TASK: Wherever a line of the data contains "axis", copy that line.
--- DATASET CONTENT Enclosed Below ---
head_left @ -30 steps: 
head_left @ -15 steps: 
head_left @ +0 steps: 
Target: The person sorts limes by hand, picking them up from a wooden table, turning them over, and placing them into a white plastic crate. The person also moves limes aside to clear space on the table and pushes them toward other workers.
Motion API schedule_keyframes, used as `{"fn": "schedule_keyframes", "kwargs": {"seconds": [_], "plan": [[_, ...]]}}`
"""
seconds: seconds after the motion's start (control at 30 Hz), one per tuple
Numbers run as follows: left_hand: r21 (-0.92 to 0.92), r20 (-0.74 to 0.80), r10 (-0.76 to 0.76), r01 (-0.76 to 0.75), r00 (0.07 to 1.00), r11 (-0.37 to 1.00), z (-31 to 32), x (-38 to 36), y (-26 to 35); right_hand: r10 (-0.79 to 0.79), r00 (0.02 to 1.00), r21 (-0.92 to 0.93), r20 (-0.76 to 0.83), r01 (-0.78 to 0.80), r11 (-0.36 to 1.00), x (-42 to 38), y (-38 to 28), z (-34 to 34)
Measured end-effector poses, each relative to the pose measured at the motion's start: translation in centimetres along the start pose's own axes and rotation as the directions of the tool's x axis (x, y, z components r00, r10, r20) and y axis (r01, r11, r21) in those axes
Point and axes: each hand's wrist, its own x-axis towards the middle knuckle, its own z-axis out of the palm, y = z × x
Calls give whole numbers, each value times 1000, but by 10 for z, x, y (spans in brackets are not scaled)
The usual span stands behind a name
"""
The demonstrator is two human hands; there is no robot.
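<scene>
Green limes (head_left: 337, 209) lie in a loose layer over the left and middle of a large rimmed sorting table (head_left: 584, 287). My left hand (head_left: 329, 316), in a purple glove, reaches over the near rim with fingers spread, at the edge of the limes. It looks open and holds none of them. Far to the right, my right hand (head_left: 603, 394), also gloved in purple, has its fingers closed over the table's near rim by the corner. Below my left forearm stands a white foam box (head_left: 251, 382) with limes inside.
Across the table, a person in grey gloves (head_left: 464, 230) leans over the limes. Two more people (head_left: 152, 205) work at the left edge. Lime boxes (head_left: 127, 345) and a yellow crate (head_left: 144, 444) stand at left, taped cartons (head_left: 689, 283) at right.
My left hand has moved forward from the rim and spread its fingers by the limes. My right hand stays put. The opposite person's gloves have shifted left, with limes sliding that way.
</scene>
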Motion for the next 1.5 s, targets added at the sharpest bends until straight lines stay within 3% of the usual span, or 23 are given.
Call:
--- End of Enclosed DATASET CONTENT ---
ANSWER BOX:
Measured end-effector poses, each relative to the pose measured at the motion's start: translation in centimetres along the start pose's own axes and rotation as the directions of the tool's x axis (x, y, z components r00, r10, r20) and y axis (r01, r11, r21) in those axes
Point and axes: each hand's wrist, its own x-axis towards the middle knuckle, its own z-axis out of the palm, y = z × x

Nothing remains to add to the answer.